= PROBLEM DETAILS =
Exact copy, no pictures: return all the data below as written.

= DATA EXTRACT =

= = = = =

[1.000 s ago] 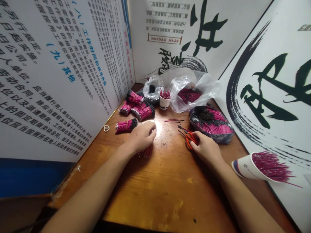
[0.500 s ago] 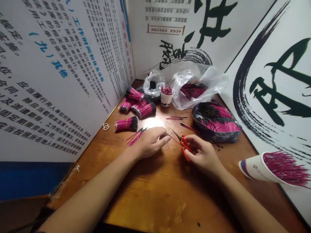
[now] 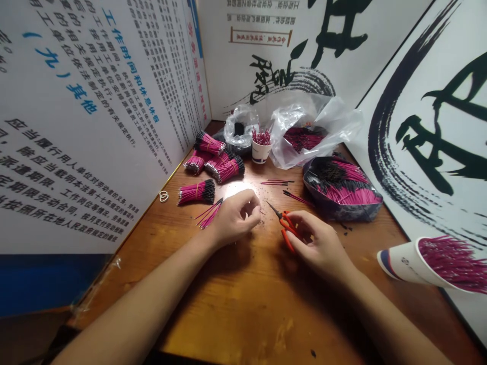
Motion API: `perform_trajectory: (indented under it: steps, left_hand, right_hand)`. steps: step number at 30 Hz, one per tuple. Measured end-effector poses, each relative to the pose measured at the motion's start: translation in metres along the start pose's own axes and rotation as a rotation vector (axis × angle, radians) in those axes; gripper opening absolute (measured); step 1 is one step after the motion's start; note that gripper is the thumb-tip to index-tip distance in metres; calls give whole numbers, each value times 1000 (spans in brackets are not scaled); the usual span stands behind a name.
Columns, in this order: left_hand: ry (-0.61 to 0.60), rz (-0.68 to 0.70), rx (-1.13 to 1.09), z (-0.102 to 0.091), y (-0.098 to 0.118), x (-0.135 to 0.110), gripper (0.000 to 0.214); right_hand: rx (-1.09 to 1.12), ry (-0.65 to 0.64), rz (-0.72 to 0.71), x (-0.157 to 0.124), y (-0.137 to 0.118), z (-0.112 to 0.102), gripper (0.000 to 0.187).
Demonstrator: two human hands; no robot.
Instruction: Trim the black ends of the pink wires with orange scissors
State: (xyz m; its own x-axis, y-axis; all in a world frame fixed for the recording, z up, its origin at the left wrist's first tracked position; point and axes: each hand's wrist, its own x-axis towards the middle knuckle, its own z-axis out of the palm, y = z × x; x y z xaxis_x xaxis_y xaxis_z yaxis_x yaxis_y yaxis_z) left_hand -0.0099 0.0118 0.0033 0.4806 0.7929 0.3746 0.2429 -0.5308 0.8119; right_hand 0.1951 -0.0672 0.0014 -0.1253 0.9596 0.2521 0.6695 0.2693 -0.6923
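Observation:
My left hand [image 3: 236,215] is closed, thumb and forefinger pinched together. The thin end of a pink wire [image 3: 263,212] pokes out past the fingertips; its remainder is hidden by the hand. In my right hand [image 3: 319,241] are small scissors [image 3: 287,220] with orange handles and dark pointed blades, aimed up and left, apart from the left fingers. Beside my left wrist lie several loose pink wires [image 3: 209,215] with black ends. Two small groups of similar wires, one at the back [image 3: 277,182] and one nearer the right [image 3: 299,197], rest beyond the hands.
Rubber-banded wire bundles [image 3: 222,165] are piled at back left, with another bundle [image 3: 196,192] in front. A paper cup of wires [image 3: 261,152] stands by plastic bags [image 3: 281,147]. At right are an open box of wires [image 3: 342,190] and a tilted cup [image 3: 403,261]. Panels border the table.
The wire that stretched from my left fingers towards the scissors now shows only a short tip. Both hands stay nearly in place; the view has shifted slightly.

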Motion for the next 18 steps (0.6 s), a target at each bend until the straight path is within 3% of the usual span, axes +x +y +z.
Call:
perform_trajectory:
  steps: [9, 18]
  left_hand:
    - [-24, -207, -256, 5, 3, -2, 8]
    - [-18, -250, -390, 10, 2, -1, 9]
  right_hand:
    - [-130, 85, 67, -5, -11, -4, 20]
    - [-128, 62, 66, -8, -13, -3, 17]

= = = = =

= RESPONSE BELOW =
[1.000 s ago] 
[0.500 s ago] 
[now] 
Motion API: `perform_trajectory: (indented under it: steps, left_hand, right_hand)`. steps: step number at 30 Hz, one per tuple. Measured end-effector poses, each relative to the pose measured at the motion's start: translation in metres along the start pose's own axes and rotation as a rotation vector (axis × angle, radians) in those axes; gripper opening absolute (measured); step 1 is one step after the motion's start; note that gripper is the thumb-tip to index-tip distance in metres; calls give whole numbers, each value times 1000 (spans in brackets are not scaled); the usual span stands behind a name.
Columns, in this order: left_hand: ry (-0.61 to 0.60), rz (-0.68 to 0.70), rx (-1.13 to 1.09), z (-0.102 to 0.091), y (-0.098 to 0.118), x (-0.135 to 0.110), gripper (0.000 to 0.214); right_hand: rx (-1.09 to 1.12), ry (-0.65 to 0.64), rz (-0.72 to 0.71), x (-0.157 to 0.124), y (-0.137 to 0.118), z (-0.112 to 0.102), gripper (0.000 to 0.187).
Demonstrator: two human hands; no robot.
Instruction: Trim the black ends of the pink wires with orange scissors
State: (xyz m; its own x-axis, y-axis; all in a world frame fixed for the recording, z up, its origin at the left wrist's first tracked position; point and axes: each hand's wrist, its own x-axis towards the middle knuckle, its own z-axis out of the palm, y = z × x; x y z xaxis_x xaxis_y xaxis_z yaxis_x yaxis_y yaxis_z) left_hand -0.0099 0.0118 0.0033 0.4806 0.7929 0.3746 0.2429 -0.5308 0.8119; right_hand 0.1951 -0.0672 0.0014 -0.1253 0.9596 0.2521 0.6695 0.2693 -0.6923
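Observation:
My left hand [image 3: 236,215] is closed, thumb and forefinger pinched together. The thin end of a pink wire [image 3: 263,212] pokes out past the fingertips; its remainder is hidden by the hand. In my right hand [image 3: 319,241] are small scissors [image 3: 287,220] with orange handles and dark pointed blades, aimed up and left, apart from the left fingers. Beside my left wrist lie several loose pink wires [image 3: 209,215] with black ends. Two small groups of similar wires, one at the back [image 3: 277,182] and one nearer the right [image 3: 299,197], rest beyond the hands.
Rubber-banded wire bundles [image 3: 222,165] are piled at back left, with another bundle [image 3: 196,192] in front. A paper cup of wires [image 3: 261,152] stands by plastic bags [image 3: 281,147]. At right are an open box of wires [image 3: 342,190] and a tilted cup [image 3: 403,261]. Panels border the table.
The wire that stretched from my left fingers towards the scissors now shows only a short tip. Both hands stay nearly in place; the view has shifted slightly.
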
Motion for the next 18 steps (0.6 s), a target at each bend until the straight path is within 3% of the usual span, axes +x +y +z.
Call:
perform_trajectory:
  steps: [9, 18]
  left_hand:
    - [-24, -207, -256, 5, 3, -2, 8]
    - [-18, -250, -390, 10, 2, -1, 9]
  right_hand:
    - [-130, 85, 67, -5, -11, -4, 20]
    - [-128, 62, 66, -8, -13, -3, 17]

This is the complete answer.